S. Andrea Avellino
di Andrea Basso Sr.
“Oggi tu fai u santu”, mi disse mia madre la mattina di un 10 Novembre di tanti anni fa, quando lei evidentemente ritenne che ero già nell’età della ragione.
“Tu u santu non lo fai per S. Andrea Apostolo, che è il 30 Novembre, ma il 10 che è S. Andrea Avellino”. “E picchì?”, chiesi io ingenuamente. “Perché mio fratello, nonché tuo zio e parrinu, di cui porti il nome, lo fa per S. Andrea Avellino”, rispose seccamente lei. “E picchì?”, ribadii io. “Picchì il padre di tuo nonno lo faceva pure lui quel giorno. E uora zittuti e vatinni, ca già mi ruoli a tiesta. Auguri”.
Certamente ci sarà stata un’atavica devozione familiare per questo Santo, che è protettore contro la morte improvvisa, dato che così un giorno lui concluse la sua vita terrena, il 10 Novembre del 1608, alla veneranda età di anni 87.
In verità, quando nacque, suo padre Giovanni Avellino gli impose il nome di Lancellotto. Ma lui, quando decise di lasciare la brillante carriera forense per entrare nella congregazione dei Teatini, prontamente lo cambiò con quello di Andrea, l’apostolo della croce.

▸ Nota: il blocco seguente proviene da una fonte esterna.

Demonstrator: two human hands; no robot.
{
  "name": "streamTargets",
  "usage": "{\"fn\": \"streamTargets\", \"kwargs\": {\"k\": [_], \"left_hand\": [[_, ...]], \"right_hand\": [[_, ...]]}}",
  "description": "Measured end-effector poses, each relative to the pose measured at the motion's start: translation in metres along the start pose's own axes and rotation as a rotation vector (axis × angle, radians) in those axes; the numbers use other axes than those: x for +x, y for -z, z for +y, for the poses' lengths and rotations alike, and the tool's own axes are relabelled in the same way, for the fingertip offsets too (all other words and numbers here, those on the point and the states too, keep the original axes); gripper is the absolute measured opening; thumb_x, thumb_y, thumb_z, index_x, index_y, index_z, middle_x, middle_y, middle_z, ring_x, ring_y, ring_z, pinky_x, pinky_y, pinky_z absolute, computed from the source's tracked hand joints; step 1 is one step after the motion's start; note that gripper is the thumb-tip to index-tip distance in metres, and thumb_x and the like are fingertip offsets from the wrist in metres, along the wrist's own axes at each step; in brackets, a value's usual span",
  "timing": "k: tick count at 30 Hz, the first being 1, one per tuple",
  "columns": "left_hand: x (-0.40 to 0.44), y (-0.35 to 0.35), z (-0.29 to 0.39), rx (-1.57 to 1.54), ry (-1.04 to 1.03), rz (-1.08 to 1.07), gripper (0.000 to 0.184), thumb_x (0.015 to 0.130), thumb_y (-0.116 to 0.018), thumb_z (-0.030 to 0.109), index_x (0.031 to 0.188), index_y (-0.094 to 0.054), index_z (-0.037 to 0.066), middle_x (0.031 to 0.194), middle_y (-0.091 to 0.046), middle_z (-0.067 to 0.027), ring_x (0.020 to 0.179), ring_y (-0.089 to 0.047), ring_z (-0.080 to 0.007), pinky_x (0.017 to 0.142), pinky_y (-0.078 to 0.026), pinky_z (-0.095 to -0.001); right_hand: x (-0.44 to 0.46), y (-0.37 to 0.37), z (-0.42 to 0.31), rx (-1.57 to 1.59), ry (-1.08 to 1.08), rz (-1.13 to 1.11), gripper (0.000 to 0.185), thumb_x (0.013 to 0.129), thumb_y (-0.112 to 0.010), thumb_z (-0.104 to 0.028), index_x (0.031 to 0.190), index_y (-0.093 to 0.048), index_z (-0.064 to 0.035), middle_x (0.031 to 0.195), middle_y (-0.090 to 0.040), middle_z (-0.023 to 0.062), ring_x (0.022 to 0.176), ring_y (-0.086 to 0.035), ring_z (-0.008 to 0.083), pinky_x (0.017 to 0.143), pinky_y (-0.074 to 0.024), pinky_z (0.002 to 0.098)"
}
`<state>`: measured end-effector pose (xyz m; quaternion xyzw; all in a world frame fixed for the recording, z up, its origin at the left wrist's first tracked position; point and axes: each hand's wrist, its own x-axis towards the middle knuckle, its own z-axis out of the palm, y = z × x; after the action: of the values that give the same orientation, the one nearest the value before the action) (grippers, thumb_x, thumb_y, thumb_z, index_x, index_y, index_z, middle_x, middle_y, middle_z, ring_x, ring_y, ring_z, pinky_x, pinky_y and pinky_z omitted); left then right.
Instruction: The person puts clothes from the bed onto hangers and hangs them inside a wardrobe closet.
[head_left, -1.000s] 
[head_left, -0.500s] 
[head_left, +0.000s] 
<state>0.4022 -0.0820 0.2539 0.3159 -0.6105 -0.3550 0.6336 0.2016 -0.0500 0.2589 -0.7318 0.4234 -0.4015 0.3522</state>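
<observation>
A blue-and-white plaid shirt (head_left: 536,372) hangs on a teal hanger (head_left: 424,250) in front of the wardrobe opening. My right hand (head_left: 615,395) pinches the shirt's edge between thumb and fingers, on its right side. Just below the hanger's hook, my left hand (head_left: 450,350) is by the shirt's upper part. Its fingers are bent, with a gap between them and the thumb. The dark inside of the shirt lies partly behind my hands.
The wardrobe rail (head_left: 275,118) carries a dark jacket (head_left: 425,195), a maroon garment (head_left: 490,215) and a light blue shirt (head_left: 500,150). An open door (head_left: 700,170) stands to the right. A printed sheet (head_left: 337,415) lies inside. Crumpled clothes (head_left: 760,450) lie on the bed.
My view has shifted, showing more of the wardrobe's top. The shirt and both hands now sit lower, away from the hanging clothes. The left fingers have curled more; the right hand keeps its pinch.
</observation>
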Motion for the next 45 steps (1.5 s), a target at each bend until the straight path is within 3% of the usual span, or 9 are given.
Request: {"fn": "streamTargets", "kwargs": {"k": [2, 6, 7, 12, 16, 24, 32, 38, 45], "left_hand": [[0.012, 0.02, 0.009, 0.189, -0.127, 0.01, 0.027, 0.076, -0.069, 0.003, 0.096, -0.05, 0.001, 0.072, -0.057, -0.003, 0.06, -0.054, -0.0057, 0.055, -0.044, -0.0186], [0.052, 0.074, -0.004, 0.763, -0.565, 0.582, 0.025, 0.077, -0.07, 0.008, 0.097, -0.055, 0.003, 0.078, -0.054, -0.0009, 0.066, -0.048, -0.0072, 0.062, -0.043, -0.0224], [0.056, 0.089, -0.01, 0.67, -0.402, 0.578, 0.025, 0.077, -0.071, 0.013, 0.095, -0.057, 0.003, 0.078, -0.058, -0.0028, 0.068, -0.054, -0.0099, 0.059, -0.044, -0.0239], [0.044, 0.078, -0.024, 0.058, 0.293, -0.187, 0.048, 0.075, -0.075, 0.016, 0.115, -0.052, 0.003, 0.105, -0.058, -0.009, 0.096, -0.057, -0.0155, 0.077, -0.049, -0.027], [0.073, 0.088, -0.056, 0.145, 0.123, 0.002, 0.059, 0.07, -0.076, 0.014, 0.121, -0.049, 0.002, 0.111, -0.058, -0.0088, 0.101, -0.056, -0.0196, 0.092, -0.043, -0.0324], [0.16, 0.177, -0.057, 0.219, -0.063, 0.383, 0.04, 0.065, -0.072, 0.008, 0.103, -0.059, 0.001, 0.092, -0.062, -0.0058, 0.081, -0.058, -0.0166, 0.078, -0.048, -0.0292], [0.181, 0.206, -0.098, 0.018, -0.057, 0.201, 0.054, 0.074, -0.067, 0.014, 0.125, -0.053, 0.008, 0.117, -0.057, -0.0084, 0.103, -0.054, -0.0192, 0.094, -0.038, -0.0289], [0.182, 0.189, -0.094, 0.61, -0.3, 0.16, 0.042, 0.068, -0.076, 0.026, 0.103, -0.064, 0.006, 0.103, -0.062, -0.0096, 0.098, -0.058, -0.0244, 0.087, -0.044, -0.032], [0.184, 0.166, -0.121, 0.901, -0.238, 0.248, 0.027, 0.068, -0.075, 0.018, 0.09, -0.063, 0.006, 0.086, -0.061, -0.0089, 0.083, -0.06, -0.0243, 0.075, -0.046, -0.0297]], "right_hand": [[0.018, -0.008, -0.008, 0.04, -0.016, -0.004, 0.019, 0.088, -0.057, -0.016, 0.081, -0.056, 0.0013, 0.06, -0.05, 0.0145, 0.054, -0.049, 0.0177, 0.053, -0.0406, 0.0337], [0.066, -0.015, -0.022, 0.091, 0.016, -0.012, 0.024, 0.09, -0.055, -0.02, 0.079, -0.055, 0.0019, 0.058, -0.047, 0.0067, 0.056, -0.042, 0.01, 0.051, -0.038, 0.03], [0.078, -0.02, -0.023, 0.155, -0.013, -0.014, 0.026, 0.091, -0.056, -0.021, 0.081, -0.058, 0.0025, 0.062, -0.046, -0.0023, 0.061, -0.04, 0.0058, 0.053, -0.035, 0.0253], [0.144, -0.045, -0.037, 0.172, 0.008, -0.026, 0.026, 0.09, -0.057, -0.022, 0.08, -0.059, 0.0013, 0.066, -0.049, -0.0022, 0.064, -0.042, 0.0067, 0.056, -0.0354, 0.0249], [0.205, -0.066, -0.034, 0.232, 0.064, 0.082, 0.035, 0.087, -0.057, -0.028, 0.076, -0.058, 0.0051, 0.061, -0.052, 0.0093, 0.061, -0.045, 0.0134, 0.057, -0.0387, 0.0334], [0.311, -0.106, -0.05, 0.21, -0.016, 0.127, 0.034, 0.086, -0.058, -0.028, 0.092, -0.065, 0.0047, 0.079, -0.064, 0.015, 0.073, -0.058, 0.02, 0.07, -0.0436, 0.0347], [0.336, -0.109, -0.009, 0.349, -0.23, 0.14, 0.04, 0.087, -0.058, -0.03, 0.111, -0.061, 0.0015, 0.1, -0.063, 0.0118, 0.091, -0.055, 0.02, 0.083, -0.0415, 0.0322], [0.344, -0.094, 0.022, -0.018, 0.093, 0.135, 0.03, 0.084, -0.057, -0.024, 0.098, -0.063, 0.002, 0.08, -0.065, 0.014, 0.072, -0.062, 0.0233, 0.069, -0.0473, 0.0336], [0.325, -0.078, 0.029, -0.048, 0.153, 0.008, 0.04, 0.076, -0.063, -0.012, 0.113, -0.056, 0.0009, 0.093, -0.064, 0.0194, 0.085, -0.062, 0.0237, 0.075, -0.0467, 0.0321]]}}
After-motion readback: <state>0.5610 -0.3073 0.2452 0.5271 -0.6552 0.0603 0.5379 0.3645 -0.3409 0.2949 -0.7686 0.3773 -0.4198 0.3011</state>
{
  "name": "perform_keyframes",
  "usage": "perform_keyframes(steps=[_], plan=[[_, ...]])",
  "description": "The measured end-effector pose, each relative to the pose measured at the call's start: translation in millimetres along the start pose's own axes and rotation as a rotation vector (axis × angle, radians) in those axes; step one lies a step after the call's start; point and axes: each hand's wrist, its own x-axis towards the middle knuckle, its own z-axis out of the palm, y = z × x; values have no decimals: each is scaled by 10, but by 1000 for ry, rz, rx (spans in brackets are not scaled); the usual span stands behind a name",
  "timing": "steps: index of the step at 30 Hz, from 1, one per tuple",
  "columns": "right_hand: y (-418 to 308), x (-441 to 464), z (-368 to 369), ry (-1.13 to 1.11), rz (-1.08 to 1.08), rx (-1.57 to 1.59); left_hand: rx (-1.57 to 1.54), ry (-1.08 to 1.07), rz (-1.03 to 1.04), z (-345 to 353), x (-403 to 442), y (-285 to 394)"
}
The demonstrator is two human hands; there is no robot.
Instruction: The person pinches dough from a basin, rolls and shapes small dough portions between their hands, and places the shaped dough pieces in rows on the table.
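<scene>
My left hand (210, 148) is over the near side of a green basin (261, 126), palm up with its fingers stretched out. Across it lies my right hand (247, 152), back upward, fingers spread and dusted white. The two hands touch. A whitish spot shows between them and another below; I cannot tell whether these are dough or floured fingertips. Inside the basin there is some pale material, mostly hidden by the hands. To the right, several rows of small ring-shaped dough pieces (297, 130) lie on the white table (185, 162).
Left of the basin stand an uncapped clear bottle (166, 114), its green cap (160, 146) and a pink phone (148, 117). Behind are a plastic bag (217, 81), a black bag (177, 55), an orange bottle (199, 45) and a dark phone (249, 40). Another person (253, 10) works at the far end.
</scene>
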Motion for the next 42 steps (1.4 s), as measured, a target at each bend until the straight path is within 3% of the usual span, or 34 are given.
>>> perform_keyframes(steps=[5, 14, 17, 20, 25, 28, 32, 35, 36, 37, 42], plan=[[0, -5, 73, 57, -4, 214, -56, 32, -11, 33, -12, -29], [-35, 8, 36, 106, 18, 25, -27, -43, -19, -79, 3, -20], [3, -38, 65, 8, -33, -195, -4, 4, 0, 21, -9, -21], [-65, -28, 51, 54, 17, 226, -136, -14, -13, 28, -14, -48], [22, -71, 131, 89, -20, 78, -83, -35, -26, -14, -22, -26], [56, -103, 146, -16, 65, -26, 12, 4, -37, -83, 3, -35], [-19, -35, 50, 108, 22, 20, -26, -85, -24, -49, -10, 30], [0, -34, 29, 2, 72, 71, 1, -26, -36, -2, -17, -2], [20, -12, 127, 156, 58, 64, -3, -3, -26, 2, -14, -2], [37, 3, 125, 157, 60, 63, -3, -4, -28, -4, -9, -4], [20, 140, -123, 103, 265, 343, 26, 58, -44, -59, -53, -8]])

Bontà sua. Altrimenti oggi potrei chiamarmi Lancellotto,che , con tutto il rispetto, non è che mi piaccia granchè. Lancellotto Maria Goffredo, per la precisione, dato che il mio secondo nome lo pretese mia madre, mentre il terzo, secondo gli usi di famiglia, mi spettava d’obbligo, essendo nato nel giorno di tale santo.
Per la verità, devo dire che, fino ad oggi, questo santo si è comportato molto onestamente, sia con me che con i miei antenati che hanno portato questo nome, i quali sono pure passati a miglior vita, come era loro diritto, ma senza premura, con tutta tranquillità ed avendo il tempo di passare ai distinti saluti.
Non ho mai conosciuto qualcun altro che fosse stato votato a questo santo , che a Palermo, è venerato nella chiesa di S. Giuseppe dei Teatini, ai Quattro Canti, tranne i miei antenati di cui sopra e mio nipote Andrea, al quale sua madre la mattina di un 10 Novembre di alcuni anni fa, quando evidentemente ritenne che era giunto nell’età della ragione, gli spiegò il fatto.
Avere un santo privato, di famiglia, certo non mi dispiace , ma anzi mi fa sentire un privilegiato. E ciò poi comporta il ricevere gli auguri due volte l’anno: il 10 Novembre da parte di quegli intimi che lo sanno e che sono pochini per la verità, e si sentono pure loro dei privilegiati , ed il 30 dagli altri che conoscono il Santo più famoso. E non gli puoi dare torto.
A quei tempi, i festeggiamenti per l’onomastico si chiudevano velocemente lì, quando si ricordavano di ricordarti che era la data della tua festività, che non era sempre, aggiungendoci pure un colpo di “Auguri” , che era il massimo.
Oggi invece i tempi sono cambiati ed ai festeggiamenti ci si incomincia a pensare molti giorni prima. “Quest’anno chi ci faciemu o picciriddu?” Ed effettivamente è un problema serio, perché u picciriddu già ci ha tutto, pure il superfluo. E però qualcosa gli si deve donare sempre. Gli si organizza una festa, a cui vengono invitati i suoi compagni di classe, che è d’obbligo, oltre alcuni dell’anno prima ed altri di quello dopo, nonché i bambini dei parenti e degli amici che altrimenti se la prenderebbero a male.
E quest’orda di bambini si presenta al gran completo, con grande compiacimento del festeggiato e degli organizzatori che considerano la loro partecipazione un segno di prova che u picciriddu non è proprio una peste ma anzi è amato da tutti i compagni che allegramente e volentieri partecipano alla festa.